• WHAT THE TASK REQUIRES: The entries below are to be repeated exactly, with the pictures left out.

(Extracted records)
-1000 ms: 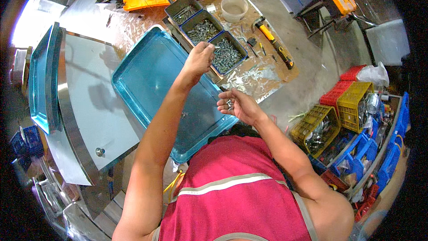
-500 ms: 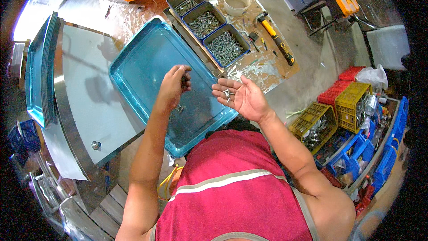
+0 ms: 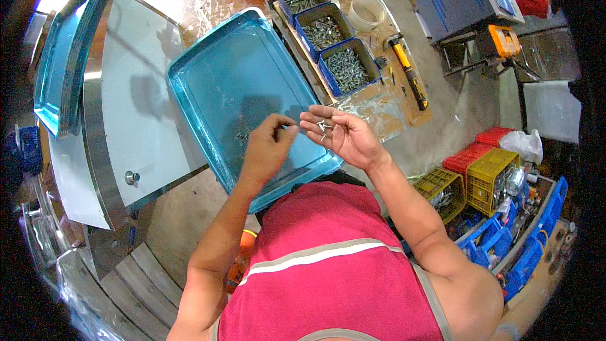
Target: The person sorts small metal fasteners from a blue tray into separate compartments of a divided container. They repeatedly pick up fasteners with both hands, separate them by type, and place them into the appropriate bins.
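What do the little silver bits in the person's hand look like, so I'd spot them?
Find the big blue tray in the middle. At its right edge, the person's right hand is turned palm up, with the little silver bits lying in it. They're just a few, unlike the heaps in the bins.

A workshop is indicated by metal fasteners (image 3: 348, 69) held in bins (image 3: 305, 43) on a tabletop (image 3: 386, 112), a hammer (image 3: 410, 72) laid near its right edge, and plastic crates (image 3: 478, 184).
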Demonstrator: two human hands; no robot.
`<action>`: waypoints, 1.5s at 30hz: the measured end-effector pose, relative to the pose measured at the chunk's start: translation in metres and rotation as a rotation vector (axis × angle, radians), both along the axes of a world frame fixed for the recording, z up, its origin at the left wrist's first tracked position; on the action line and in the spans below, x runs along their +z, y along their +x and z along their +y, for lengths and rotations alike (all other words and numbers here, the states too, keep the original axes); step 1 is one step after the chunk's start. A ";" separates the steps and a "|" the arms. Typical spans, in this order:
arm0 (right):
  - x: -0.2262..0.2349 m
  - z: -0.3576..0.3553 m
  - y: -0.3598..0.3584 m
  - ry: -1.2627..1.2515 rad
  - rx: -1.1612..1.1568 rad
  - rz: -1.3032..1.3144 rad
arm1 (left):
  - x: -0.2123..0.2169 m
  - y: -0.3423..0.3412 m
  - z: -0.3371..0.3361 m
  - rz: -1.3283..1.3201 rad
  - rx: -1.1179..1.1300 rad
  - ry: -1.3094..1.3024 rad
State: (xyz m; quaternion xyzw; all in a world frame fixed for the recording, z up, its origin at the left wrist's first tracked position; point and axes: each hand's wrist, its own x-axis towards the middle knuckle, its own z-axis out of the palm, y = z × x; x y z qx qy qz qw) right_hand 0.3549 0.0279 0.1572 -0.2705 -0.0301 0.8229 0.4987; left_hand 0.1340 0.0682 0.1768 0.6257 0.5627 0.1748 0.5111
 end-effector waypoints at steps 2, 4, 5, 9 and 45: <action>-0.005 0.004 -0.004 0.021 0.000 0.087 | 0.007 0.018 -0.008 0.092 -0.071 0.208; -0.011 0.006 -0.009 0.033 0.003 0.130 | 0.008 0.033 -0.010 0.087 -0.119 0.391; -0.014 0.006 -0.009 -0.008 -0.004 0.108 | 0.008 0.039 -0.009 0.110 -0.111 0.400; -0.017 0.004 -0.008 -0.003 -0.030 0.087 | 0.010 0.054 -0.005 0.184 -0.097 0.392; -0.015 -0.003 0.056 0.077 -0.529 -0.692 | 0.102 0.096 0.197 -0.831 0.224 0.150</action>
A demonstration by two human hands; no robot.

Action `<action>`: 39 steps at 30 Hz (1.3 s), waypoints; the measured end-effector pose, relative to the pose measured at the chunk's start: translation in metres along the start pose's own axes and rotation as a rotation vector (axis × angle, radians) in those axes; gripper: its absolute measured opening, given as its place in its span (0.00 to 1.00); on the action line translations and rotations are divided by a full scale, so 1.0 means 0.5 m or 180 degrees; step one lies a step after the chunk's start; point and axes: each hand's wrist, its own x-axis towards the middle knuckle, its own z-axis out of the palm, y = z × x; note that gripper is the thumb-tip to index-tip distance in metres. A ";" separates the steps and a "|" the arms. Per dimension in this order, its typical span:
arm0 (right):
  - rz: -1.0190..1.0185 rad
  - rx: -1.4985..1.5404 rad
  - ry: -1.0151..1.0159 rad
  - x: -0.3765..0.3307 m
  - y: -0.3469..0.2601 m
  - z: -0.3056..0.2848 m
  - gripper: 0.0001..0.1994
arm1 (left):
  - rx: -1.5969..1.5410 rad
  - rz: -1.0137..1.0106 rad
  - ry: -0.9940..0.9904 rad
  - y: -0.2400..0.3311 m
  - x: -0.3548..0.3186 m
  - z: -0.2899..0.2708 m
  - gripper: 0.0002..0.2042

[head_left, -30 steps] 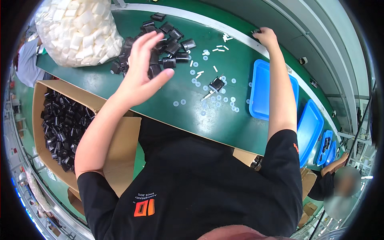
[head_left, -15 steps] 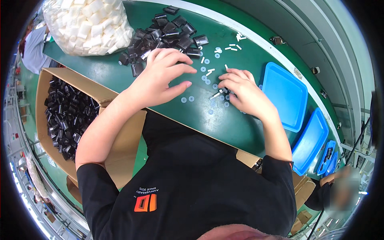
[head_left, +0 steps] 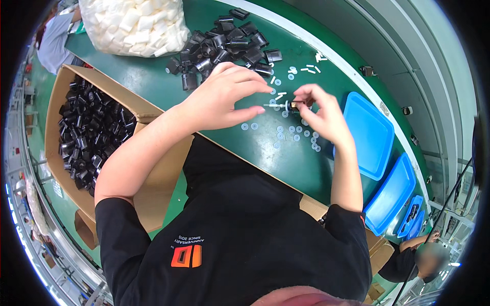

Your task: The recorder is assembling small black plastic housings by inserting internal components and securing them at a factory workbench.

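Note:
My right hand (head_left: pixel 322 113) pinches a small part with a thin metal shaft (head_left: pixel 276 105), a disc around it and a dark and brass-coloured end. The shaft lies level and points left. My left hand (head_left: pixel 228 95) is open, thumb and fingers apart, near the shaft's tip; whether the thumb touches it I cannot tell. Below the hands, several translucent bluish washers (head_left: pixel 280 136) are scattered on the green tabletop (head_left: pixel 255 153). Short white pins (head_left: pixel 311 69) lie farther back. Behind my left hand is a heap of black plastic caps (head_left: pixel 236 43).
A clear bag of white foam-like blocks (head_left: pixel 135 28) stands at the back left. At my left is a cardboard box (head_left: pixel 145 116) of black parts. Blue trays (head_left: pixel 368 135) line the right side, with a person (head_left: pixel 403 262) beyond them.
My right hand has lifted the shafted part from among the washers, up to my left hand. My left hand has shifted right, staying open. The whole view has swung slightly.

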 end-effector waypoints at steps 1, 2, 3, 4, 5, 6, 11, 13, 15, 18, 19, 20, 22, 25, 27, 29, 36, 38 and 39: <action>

• REPLY:
-1000 ms: 
-500 ms: 
+0 ms: 
Target: The person sorts small metal fasteners from a blue tray into separate compartments of a divided container. They repeatedly pick up fasteners with both hands, separate them by type, and place them into the appropriate bins.
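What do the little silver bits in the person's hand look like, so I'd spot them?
Find the big blue tray in the middle. At its right edge, the person's right hand is turned palm up, with the little silver bits lying in it. They're just a few, unlike the heaps in the bins.

A workshop is indicated by metal fasteners (image 3: 348, 69) held in bins (image 3: 305, 43) on a tabletop (image 3: 386, 112), a hammer (image 3: 410, 72) laid near its right edge, and plastic crates (image 3: 478, 184).
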Demonstrator: two human hands; no robot.
`<action>`: waypoints, 1.5s at 30hz: the measured end-effector pose, relative to the pose measured at the chunk's start: translation in metres and rotation as a rotation vector (axis × angle, radians), both along the axes of a world frame fixed for the recording, z up, its origin at the left wrist's first tracked position; on the action line and in the spans below, x runs along their +z, y along their +x and z along their +y, for lengths and rotations alike (all other words and numbers here, the states too, keep the original axes); step 1 is one step after the chunk's start. A ";" separates the steps and a "|" the arms. Typical spans, in this order:
arm0 (right):
  - x: -0.2262..0.2349 m
  - z: -0.3576..0.3553 m
  - y: -0.3598..0.3584 m
  - ry: -1.2627..1.2515 rad
  - rx: -1.1612..1.1568 rad
  - rz: -1.3032..1.3144 rad
arm1 (left):
  - x: -0.2123..0.2169 m
  - y: -0.3423..0.3412 m
  - z: -0.3371..0.3361 m
  - rz: -1.3283..1.3201 rad
  - rx: -1.1179..1.1300 rad
  - ry: -1.3094..1.3024 rad
State: (xyz m; quaternion xyzw; all in a world frame fixed for the recording, z up, its origin at the left wrist's first tracked position; point and axes: each hand's wrist, its own x-axis towards the middle knuckle, its own z-axis out of the palm, y = z × x; x y z qx qy qz qw) right_hand 0.3549 0.0279 0.1572 -0.2705 -0.0301 0.8229 0.4987; left_hand 0.1340 0.0682 0.1768 0.6257 0.5627 0.1748 0.5111
 end-effector waypoints at steps 2, 4, 5, 9 and 45: <action>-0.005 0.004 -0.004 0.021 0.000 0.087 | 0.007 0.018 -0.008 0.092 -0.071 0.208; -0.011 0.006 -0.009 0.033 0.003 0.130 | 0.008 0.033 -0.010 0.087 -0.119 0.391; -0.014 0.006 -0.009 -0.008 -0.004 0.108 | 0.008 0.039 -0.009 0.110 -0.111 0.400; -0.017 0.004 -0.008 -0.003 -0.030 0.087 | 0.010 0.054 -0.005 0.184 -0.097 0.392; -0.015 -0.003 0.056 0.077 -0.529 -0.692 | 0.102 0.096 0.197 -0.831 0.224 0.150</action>
A demonstration by two human hands; no robot.

Action `<action>`: 39 steps at 30 Hz (1.3 s), waypoints; the measured end-effector pose, relative to the pose measured at the chunk's start: translation in metres along the start pose's own axes and rotation as a rotation vector (axis × angle, radians) in those axes; gripper: its absolute measured opening, given as its place in its span (0.00 to 1.00); on the action line translations and rotations are divided by a full scale, so 1.0 means 0.5 m or 180 degrees; step one lies a step after the chunk's start; point and axes: each hand's wrist, its own x-axis towards the middle knuckle, its own z-axis out of the palm, y = z × x; note that gripper is the thumb-tip to index-tip distance in metres. A ";" separates the steps and a "|" the arms. Per dimension in this order, its typical span:
arm0 (right):
  - rz: -1.0190..1.0185 rad
  - rx: -1.4985..1.5404 rad
  - ry: -1.0151..1.0159 rad
  - x: -0.3765..0.3307 m
  - y: -0.3469..0.2601 m
  - z: -0.3056..0.2848 m
  - gripper: 0.0001..0.1994
arm1 (left):
  - rx: -1.5969..1.5410 rad
  - rz: -1.0137..1.0106 rad
  - ry: -0.9940..0.9904 rad
  - y: -0.2400..0.3311 m
  - x: -0.3548..0.3186 m
  - z: -0.2899..0.2708 m
  - gripper: 0.0002..0.2042

[head_left, -30 steps] 
[head_left, -15 steps] 
[head_left, +0 steps] 

Your task: The recorder is assembling small black plastic housings by inserting internal components and securing them at a factory workbench.

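Note:
My right hand (head_left: pixel 322 113) pinches a small part with a thin metal shaft (head_left: pixel 276 105), a disc around it and a dark and brass-coloured end. The shaft lies level and points left. My left hand (head_left: pixel 228 95) is open, thumb and fingers apart, near the shaft's tip; whether the thumb touches it I cannot tell. Below the hands, several translucent bluish washers (head_left: pixel 280 136) are scattered on the green tabletop (head_left: pixel 255 153). Short white pins (head_left: pixel 311 69) lie farther back. Behind my left hand is a heap of black plastic caps (head_left: pixel 236 43).
A clear bag of white foam-like blocks (head_left: pixel 135 28) stands at the back left. At my left is a cardboard box (head_left: pixel 145 116) of black parts. Blue trays (head_left: pixel 368 135) line the right side, with a person (head_left: pixel 403 262) beyond them.
My right hand has lifted the shafted part from among the washers, up to my left hand. My left hand has shifted right, staying open. The whole view has swung slightly.
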
 end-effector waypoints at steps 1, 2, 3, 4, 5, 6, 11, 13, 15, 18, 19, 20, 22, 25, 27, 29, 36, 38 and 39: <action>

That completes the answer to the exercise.